Bondowoso, kuasarakyat.com – Dugaan penyelewengan pupuk subsidi yang terjadi di Kecamatan Pakem terus berkembang. Para petani yang selama ini menjadi korban tidak mau permainan pupuk subsidi ini terus berlanjut pada tahun selanjutnya.
Para petani ingin ada perubahan terkait dengan pupuk subsidi untuk keberlangsungan cocok tanam mereka. Sebab, selama ini mereka selalu membeli pupuk di atas Harga Eceran Tertinggi (HET) tanpa kwitansi.
Selain itu, ketika datang ke kios pupuk, selalu kehabisan. Bahkan, warga yang mengaku tidak pernah membeli, tapi nama mereka dicatut sebagai pembeli dalam rekapitulasi dalam penyaluran pupuk subsidi tahun 2021.
Termasuk warga yang sudah meninggal dunia, namanya dicatut sebagai pernah menebus pupuk pada tahun 2021. Padahal, pihak keluarga tidak pernah menyuruh ahli warisnya maupun keluarga yang lain untuk membeli pupuk subsidi.
|Baca Juga: Petani Bondowoso Dipermainkan, Beli Pupuk di Atas HET, Tak Pernah Dapat Kwitansi Setiap Tranksasi
“Saya tak pernah beli pupuk selama 2021,” kata salah satu petani inisial M dari Desa Sumberdumpyong Kecamatan Pakem.
Komisi Pengawas Pupuk dan Pestisida (KP3) Bondowoso pun melakukan pengecekan terkait masalah ini. Namun, bukan petani yang menjadi korban atas masalah pupuk subsidi. Namun menanyakan pada kios pupuk yang ada di Kecamatan Pakem.
Padahal, petani sudah menunggu ingin menyampaikan masalah pupuk subsidi itu pada KP3. Namun KP3 hanya mendatangi kios pupuk saja pada Kamis (27/1/2022).
Ketika kios didatangi, memang ada pupuk karena baru dikirim untuk tahun 2022. Investigasi KP3 belum menyentuh para petani yang menjadi korban.
“Ini ada kuitansi pembelian,” kata Rahmatullah, Kabag Ekonomi, sambil mengarah pemilik kios yang menunjukkan adanya kuitansi pembelian di Desa Patemon, Kecamatan Pakem.
Padahal, bila dia bertanya pada petani, maka jawaban petani tidak akan mendapatkan kwitansi. Sebab ketika beli pupuk subsidi memang tidak pernah mendapata kwitansi.

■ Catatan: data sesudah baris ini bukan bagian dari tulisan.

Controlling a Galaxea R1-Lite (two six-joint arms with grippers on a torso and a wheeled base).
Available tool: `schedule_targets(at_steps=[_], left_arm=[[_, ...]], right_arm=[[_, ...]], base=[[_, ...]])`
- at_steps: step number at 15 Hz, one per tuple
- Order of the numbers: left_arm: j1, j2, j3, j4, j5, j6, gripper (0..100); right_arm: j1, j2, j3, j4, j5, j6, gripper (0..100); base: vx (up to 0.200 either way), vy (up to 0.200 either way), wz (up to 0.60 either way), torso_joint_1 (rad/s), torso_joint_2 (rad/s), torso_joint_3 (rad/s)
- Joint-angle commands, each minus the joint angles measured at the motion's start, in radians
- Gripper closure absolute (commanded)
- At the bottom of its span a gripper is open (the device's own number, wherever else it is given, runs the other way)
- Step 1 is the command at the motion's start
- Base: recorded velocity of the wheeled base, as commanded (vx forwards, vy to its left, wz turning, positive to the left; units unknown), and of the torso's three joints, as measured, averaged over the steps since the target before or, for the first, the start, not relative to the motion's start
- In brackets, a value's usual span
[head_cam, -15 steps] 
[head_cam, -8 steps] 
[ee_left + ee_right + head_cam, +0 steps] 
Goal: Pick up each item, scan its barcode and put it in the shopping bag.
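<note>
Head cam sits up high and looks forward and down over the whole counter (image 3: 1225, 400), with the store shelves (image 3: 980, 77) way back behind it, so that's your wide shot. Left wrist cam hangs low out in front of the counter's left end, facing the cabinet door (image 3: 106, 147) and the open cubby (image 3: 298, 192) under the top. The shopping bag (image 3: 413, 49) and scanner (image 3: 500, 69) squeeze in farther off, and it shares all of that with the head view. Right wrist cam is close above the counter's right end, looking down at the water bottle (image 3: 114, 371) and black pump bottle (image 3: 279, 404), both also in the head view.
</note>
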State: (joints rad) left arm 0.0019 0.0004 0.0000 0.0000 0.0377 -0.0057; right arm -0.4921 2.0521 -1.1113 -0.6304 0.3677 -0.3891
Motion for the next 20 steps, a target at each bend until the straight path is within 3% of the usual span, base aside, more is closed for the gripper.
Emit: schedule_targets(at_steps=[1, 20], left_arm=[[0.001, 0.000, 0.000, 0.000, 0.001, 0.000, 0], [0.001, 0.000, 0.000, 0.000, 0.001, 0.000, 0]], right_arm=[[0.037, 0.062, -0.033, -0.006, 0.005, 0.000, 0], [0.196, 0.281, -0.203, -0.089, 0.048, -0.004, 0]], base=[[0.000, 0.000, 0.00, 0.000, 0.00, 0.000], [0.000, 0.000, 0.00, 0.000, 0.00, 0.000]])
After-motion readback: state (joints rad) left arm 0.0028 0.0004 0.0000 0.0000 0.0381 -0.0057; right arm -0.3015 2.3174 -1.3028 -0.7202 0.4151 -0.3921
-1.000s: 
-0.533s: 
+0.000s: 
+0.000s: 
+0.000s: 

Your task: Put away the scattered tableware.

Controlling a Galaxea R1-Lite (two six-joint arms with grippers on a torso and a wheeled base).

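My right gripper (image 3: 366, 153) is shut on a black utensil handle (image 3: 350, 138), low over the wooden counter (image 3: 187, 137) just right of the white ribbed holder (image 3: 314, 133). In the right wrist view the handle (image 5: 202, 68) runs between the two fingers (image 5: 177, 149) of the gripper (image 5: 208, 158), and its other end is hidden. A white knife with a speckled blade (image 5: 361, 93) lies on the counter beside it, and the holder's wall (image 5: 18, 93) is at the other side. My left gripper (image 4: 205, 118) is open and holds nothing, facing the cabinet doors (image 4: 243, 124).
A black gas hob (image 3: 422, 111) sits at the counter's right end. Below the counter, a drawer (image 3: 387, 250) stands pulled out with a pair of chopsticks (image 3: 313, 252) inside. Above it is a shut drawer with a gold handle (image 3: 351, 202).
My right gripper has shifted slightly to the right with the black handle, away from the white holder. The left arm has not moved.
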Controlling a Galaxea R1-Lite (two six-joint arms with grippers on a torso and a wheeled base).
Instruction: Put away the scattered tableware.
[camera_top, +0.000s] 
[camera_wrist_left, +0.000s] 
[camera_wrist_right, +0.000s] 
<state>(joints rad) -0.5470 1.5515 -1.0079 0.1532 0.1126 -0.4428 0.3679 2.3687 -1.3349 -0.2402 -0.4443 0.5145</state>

|Baca Juga: Dugaan Penyelewengan Pupuk Subsidi, Komisi II DPRD Bondowoso: Banyak Kios Nakal
Investigasi media ini di lapangan, banyak masyarakat yang mengaku membeli pupuk, namun tidak pernah diberi kuitansi pembelian.
Ironisnya, harga pembelian diatas Harga Eceeran Tertinggi (HET). Misalnya saja, warga inisial H, salah seorang guru ngaji mengaku jika pada 2021 membeli pupuk 1 kwintal. Harganya Rp300.000.
Padahal harga HET Rp225.000. Ini menunjukkan adanya harga diatas HET. Selain itu, tidak diberi kuitansi pembelian.
“Saya tahun 2021, saya hanya beli pupuk 1 kuintal, harganya Rp300 Ribu, namun tidak diberi nota,” tegasnya.
Tidak hanya warga inisial H saja, masih banyak warga yang mengaku jika pernah beli pupuk namun tidak pernah diberi kuitansi.